- [WHAT THE TASK ASKS] Copy the data exactly from the line that contains "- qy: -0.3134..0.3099" through the line that contains "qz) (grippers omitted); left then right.", keeping both end lines and leaving out everything else.

- [MATERIAL PROVIDED]

----

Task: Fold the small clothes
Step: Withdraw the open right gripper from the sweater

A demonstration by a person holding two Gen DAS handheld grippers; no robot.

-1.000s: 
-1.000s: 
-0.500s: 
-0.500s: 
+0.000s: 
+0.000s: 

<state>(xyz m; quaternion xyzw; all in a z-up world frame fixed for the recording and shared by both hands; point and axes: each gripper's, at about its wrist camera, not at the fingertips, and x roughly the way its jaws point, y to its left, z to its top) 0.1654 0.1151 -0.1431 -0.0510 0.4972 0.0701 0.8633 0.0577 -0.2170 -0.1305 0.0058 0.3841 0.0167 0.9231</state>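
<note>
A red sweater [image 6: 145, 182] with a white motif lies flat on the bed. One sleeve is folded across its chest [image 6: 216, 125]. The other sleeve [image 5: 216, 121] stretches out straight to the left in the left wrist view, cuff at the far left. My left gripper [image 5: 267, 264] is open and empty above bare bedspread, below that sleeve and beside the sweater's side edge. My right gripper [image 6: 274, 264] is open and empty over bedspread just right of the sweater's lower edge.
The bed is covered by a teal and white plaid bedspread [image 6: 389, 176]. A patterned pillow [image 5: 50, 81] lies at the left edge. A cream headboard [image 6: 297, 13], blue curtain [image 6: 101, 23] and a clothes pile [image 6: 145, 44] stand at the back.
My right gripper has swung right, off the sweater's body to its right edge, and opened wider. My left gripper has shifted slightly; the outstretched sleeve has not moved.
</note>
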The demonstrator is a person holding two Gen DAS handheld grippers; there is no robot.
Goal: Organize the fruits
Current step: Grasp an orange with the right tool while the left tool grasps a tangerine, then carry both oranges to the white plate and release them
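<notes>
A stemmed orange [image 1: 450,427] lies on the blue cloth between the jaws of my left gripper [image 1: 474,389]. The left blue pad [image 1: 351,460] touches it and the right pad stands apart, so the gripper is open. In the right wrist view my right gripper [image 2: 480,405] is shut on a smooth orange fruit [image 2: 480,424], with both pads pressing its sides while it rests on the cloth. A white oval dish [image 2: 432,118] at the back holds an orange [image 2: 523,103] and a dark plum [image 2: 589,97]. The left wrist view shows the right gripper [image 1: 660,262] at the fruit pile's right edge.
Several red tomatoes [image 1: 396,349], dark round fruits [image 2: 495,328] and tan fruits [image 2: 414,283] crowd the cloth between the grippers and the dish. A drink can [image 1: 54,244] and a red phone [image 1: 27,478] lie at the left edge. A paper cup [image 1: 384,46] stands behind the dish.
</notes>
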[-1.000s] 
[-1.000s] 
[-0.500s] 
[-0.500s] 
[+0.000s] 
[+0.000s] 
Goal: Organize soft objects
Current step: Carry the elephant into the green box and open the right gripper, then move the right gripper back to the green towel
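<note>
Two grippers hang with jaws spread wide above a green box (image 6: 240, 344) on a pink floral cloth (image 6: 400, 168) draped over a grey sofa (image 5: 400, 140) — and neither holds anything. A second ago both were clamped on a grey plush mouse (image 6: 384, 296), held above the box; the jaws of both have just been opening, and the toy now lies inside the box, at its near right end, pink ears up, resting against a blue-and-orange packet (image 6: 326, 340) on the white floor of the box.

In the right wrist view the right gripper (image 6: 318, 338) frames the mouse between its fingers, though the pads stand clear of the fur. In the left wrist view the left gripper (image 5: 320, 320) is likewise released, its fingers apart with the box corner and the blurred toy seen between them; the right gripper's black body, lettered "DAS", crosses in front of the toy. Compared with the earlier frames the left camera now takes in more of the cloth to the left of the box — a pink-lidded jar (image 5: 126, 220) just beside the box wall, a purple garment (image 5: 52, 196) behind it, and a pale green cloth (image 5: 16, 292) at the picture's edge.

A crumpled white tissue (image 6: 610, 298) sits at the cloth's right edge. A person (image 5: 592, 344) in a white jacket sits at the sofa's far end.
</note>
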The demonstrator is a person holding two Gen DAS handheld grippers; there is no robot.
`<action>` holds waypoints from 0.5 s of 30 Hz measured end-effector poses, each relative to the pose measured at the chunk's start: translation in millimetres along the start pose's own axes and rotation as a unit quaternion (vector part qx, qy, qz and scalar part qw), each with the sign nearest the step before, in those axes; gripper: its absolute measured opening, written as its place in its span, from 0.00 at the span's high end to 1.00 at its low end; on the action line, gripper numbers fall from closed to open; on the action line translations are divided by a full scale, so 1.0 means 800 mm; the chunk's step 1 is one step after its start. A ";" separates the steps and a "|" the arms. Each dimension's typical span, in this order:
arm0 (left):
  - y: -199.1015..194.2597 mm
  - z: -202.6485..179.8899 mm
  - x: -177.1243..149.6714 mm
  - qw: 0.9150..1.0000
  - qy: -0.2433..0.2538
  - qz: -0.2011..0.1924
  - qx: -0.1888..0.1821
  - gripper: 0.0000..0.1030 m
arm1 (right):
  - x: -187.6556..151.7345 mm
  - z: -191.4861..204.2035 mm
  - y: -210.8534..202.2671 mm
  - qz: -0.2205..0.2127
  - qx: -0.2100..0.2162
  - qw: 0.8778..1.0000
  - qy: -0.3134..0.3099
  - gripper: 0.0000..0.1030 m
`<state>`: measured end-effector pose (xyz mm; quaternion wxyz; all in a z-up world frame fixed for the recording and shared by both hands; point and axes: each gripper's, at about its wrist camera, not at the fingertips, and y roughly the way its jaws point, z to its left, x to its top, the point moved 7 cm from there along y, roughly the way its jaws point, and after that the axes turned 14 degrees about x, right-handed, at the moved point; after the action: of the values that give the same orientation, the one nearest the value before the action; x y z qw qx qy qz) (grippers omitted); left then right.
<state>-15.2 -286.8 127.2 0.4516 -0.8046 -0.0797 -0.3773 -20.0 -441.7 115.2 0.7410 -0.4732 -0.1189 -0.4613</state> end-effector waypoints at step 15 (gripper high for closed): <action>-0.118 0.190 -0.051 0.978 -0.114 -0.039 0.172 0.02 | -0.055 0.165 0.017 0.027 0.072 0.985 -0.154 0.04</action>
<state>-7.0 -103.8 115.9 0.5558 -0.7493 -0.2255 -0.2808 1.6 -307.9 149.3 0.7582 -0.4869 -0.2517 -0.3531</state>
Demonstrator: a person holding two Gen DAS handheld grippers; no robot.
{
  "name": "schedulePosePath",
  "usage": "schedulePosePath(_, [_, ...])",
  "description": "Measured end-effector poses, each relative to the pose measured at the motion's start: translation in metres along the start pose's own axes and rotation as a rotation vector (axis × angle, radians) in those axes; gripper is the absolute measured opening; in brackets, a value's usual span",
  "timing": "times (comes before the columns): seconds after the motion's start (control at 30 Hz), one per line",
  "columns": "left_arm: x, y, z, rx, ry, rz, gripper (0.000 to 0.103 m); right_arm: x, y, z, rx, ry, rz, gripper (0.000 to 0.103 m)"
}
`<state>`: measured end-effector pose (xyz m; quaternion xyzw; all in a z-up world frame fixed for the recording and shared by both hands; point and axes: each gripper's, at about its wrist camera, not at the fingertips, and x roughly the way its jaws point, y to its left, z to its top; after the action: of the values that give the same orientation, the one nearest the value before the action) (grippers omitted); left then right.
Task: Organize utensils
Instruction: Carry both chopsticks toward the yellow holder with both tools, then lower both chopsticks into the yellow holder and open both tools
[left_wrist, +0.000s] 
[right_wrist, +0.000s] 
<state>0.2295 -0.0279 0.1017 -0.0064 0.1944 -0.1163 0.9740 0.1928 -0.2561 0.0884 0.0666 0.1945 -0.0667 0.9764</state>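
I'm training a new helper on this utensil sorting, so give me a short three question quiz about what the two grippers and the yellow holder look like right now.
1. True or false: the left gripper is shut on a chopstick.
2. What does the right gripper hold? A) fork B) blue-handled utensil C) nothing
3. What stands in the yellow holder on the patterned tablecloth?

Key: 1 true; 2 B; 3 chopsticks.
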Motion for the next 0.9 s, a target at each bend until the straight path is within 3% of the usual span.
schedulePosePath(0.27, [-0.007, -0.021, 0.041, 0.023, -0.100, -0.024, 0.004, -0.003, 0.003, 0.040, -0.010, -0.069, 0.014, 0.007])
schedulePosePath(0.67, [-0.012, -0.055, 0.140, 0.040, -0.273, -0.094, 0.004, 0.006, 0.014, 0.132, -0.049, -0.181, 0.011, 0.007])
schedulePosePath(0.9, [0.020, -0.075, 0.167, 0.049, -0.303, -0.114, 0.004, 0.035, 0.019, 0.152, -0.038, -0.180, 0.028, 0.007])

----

- [FINISHED EXERCISE]
  - qy: -0.3134..0.3099
  - gripper: 0.0000..0.1030 m
`<state>`: measured end-effector pose (xyz mm; quaternion wxyz; all in a z-up world frame fixed for the recording and shared by both hands; point and axes: each gripper's, at about its wrist camera, not at the fingertips, and y roughly the way its jaws point, z to its left, x to its top, the point moved 7 cm from there along y, roughly the way its jaws point, and after that the axes turned 14 degrees about x, right-handed, at the moved point; after the action: of the values that give the same orientation, the one nearest the value before the action; x y z qw qx qy qz) (grippers omitted); left then right.

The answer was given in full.